Printing in signal handlers (more on ( alarm(1) == alarm(INFINITY))?

Geoff Collyer geoff at utcs.UUCP
Thu Mar 21 16:23:34 AEST 1985


In article <2175 at wateng.UUCP> ksbszabo at wateng.UUCP (Kevin Szabo) writes:
>The problem is that practically none of STDIO is re-entrant. The only
>thing you can trust in a signal handler is a direct call to the kernel.

I think the real problem is that UNIX allows one to catch signals at all.
Given that we don't have cheap processes a la Thoth, catching signals is a
necessary evil but signal handlers should be kept simple and in particular
should avoid using longjmp (if you have ever read and understood the source,
you won't want to use longjmp).  At most, setting a global flag often
suffices; this also may allow one to omit calls to signal to enable
and disable signal catching around critical sections by simply noting
the state of the flag at appropriate places.

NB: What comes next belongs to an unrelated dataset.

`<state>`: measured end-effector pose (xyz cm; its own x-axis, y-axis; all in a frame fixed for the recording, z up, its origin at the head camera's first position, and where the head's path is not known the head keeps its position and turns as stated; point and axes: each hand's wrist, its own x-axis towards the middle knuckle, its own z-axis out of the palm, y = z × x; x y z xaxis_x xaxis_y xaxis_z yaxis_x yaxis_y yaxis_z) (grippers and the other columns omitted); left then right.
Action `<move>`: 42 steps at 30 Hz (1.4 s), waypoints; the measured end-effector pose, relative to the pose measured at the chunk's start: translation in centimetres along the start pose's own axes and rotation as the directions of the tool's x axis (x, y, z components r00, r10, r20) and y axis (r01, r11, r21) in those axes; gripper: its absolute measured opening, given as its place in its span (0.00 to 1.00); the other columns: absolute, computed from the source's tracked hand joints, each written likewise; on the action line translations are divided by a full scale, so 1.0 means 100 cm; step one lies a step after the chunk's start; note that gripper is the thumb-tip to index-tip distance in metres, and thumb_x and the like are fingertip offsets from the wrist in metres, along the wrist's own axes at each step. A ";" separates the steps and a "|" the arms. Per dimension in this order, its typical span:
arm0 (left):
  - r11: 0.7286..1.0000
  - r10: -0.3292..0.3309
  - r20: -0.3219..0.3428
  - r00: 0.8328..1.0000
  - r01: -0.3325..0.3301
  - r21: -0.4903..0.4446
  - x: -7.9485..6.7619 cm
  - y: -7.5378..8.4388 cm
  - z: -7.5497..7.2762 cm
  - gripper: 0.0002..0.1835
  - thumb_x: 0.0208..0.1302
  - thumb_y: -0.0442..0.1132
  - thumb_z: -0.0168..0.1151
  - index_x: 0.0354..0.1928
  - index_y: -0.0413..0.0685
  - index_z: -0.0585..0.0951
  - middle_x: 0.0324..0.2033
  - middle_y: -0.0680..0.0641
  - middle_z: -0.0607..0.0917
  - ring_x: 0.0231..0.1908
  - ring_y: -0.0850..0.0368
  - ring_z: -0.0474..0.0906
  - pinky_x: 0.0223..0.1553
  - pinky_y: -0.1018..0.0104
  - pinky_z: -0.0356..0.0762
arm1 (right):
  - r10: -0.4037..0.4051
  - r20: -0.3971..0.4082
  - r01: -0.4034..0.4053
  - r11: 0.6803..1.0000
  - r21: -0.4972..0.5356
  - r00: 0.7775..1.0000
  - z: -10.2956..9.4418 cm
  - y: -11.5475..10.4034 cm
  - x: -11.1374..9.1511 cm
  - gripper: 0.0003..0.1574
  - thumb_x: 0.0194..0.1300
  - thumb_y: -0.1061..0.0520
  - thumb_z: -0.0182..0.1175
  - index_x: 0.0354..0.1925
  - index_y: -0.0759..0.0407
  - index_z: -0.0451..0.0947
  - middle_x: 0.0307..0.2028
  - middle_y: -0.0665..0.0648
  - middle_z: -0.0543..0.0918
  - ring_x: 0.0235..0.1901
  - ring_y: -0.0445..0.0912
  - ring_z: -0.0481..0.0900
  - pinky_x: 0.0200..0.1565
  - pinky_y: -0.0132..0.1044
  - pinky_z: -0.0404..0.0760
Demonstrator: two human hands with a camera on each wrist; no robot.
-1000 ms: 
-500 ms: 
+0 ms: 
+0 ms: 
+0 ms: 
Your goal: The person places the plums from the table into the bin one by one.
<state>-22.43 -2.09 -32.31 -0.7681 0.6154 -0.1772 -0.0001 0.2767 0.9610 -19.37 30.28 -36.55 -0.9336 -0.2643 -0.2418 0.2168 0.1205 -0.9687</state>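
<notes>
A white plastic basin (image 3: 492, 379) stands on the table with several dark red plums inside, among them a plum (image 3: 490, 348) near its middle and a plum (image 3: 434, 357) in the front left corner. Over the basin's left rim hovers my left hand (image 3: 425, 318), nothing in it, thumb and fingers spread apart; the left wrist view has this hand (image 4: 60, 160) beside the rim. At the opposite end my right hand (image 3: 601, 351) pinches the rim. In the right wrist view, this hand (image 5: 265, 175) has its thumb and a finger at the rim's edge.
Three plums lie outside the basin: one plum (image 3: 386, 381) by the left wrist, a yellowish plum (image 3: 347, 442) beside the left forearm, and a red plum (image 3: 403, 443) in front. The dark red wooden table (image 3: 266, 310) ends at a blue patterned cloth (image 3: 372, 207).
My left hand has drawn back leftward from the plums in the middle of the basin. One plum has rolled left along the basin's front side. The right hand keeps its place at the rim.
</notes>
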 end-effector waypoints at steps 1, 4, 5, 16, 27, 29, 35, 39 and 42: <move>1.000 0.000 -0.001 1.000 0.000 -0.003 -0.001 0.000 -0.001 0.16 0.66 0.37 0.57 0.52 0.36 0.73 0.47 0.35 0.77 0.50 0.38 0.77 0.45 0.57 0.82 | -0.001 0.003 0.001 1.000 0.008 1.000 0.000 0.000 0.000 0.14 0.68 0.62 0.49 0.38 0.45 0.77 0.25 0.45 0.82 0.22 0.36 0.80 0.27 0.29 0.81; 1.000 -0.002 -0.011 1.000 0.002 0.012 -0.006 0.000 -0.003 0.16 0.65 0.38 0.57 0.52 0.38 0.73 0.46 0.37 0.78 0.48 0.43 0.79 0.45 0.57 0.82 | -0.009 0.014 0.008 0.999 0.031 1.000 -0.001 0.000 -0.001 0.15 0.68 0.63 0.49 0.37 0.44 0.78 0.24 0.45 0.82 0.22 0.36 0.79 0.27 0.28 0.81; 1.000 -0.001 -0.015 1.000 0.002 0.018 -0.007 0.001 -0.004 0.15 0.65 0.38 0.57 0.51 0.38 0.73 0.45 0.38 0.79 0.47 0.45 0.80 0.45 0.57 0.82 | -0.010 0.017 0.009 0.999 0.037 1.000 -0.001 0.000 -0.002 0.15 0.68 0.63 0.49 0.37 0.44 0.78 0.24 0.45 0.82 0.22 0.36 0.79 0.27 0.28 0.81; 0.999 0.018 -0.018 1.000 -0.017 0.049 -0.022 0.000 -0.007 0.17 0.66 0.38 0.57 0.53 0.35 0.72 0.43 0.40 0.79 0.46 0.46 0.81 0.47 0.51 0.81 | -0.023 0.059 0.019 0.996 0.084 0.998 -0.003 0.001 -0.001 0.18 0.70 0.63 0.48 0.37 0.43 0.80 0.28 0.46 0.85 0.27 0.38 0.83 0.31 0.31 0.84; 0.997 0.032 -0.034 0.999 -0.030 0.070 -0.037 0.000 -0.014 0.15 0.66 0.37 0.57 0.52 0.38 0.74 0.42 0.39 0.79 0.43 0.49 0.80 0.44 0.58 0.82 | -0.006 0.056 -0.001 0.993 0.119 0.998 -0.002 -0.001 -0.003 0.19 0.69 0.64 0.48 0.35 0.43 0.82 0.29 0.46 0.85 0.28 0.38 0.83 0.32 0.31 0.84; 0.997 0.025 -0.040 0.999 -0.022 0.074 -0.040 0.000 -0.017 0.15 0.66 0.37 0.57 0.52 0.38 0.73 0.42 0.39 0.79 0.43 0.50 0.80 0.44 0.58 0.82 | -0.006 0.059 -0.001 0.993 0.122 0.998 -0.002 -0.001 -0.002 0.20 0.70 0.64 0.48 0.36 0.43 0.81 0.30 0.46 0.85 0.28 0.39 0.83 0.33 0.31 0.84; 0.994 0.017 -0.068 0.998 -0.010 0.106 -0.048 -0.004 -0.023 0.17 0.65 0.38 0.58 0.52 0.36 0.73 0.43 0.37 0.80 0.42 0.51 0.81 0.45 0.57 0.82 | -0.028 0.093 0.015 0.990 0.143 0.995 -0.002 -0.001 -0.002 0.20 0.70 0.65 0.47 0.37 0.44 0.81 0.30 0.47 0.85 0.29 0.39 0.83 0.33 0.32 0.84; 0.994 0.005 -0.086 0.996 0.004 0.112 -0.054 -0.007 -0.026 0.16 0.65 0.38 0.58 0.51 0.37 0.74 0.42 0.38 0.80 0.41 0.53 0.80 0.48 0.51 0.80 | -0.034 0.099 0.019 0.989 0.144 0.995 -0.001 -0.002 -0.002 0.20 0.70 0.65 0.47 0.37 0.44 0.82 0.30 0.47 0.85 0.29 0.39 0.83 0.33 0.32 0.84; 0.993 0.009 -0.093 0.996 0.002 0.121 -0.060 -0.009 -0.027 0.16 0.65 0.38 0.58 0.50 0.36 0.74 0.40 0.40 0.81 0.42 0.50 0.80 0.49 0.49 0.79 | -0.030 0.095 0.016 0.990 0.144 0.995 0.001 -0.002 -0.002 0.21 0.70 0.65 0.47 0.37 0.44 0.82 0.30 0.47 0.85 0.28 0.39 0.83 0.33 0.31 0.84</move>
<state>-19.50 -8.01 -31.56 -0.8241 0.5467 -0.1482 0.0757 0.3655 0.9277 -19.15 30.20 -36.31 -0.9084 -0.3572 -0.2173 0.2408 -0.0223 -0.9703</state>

I can't speak for all UNIXes, but the system call interface routines
in the PDP-11 v7 C library often aren't re-entrant either: they copy
their arguments into static storage, then issue the system call pointing
at the static storage.  If you interrupt such a routine (say signal(2))
while it is copying its arguments and in the signal catcher you invoke
the same system call, then return from the signal catcher without calling
longjmp, the first instance of signal will continue to execute, though
some of its static storage was trashed by the second call in the signal
handler.  So if you are going to make those direct calls to the kernel
in your signal handler, you'd better do it from assembler or verify
that your C library system call interfaces are re-entrant.

This is something that I believe Whitesmith's got right:
last time I looked they had a standard routine for issuing system calls
that left the arguments on the stack and made the system call point
at the stacked arguments.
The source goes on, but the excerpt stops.